Automatic mesh modifications in the game engine
To overcome the second problem, we shift the focus from image editing to direct mesh modification in a simulator. Instead of diffusion-based edits, we use Unity gaming engine as a controlled environment, where 3D meshes can be modified whilst keeping physical and semantic constraints intact. Building on an agentic workflow, we connect an LLM to Unity through a Model Context Protocol (MCP) server, using the ReAct reasoning framework to propose, implement, and evaluate mesh-level changes. This allows us to scale refinement to large synthetic datasets while preserving realism, bridging the gap between interpretability insights and practical dataset modification.
Conclusion
Together, SHAP-guided refinement and our ongoing work toward automation provide a framework where synthetic data isn’t just generated, but intelligently shaped by model insights. By closing the loop between explainability, simulation, and data design, we can build training sets that directly address model blind spots. This shift - from passive data generation to active, model-guided curation - has the potential to make machine learning systems more accurate, robust, and trustworthy across domains.
Best,
Nitish Mital and Simon Malzard
[1] Bordes, Florian, et al. “Pug: Photorealistic and semantically controllable synthetic data for representation learning.” Advances in Neural Information Processing Systems 36 (2023): 45020-45054.

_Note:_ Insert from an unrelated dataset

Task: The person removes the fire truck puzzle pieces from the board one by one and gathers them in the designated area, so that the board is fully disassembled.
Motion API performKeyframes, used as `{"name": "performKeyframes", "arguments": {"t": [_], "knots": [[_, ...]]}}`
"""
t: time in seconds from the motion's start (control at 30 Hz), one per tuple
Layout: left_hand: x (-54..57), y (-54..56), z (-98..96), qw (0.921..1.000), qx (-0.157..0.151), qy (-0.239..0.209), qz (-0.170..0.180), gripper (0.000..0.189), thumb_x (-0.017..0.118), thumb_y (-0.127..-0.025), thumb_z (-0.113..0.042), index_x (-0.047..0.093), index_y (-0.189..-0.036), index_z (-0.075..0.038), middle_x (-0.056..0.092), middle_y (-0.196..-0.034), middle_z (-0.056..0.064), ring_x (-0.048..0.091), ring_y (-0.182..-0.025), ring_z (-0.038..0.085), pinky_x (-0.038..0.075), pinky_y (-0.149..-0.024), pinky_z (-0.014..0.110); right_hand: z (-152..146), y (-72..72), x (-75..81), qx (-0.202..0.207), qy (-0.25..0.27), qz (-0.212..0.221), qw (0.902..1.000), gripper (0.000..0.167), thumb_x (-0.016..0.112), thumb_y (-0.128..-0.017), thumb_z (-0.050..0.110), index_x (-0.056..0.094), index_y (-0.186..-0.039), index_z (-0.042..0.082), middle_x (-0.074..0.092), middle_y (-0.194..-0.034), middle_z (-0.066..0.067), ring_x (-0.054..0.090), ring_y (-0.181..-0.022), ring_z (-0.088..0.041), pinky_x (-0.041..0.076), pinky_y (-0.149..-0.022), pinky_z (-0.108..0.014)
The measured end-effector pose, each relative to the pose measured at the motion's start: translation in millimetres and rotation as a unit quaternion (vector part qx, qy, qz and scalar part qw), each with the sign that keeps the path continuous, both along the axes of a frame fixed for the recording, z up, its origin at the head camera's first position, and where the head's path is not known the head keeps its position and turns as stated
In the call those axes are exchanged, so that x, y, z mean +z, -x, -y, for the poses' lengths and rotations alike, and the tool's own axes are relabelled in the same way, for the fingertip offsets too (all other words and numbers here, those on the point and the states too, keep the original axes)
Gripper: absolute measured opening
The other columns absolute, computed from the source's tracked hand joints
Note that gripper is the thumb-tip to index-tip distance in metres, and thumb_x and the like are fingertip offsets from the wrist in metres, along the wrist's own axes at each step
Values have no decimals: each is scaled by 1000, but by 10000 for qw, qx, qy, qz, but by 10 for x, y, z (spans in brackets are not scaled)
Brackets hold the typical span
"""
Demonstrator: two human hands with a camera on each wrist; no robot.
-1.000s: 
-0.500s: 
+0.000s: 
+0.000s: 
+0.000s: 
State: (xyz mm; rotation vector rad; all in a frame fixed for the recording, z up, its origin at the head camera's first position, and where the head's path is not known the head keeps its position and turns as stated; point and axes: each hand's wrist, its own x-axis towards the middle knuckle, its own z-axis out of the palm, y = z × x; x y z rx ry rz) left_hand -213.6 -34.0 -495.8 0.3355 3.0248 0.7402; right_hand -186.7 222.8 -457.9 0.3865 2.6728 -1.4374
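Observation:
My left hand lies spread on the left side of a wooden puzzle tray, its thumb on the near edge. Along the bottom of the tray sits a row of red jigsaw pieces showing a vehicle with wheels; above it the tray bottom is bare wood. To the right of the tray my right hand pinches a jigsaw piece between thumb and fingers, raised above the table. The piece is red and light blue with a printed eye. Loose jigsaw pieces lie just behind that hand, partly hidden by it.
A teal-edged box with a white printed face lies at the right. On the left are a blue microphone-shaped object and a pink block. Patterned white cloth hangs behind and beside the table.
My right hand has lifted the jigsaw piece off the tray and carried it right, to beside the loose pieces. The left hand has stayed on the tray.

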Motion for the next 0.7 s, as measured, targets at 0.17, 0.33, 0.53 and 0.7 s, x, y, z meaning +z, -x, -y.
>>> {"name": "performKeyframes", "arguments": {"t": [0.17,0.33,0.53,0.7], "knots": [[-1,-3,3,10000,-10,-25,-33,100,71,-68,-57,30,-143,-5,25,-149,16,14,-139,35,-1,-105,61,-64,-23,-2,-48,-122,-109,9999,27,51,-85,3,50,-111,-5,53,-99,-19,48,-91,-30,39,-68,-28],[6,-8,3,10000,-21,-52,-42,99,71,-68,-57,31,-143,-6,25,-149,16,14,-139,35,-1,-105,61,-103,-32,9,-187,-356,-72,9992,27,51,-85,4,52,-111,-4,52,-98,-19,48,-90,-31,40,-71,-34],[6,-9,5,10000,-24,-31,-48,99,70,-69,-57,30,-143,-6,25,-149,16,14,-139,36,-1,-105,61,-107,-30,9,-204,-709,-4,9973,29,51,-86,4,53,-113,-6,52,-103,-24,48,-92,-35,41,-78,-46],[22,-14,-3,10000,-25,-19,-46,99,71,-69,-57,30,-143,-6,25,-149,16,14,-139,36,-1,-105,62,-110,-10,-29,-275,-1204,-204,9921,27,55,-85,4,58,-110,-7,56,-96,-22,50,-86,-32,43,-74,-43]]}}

[2] Tremblay, Jonathan, et al. “Training deep networks with synthetic data: Bridging the reality gap by domain randomization.” Proceedings of the IEEE conference on computer vision and pattern recognition workshops. 2018.
[3] Mital, Nitish, et al. “Improving Object Detection by Modifying Synthetic Data with Explainable AI.” arXiv preprint arXiv:2412.01477 (2024).
[4] Shaham, Tamar Rott, et al. “A multimodal automated interpretability agent.” Forty-first International Conference on Machine Learning. 2024.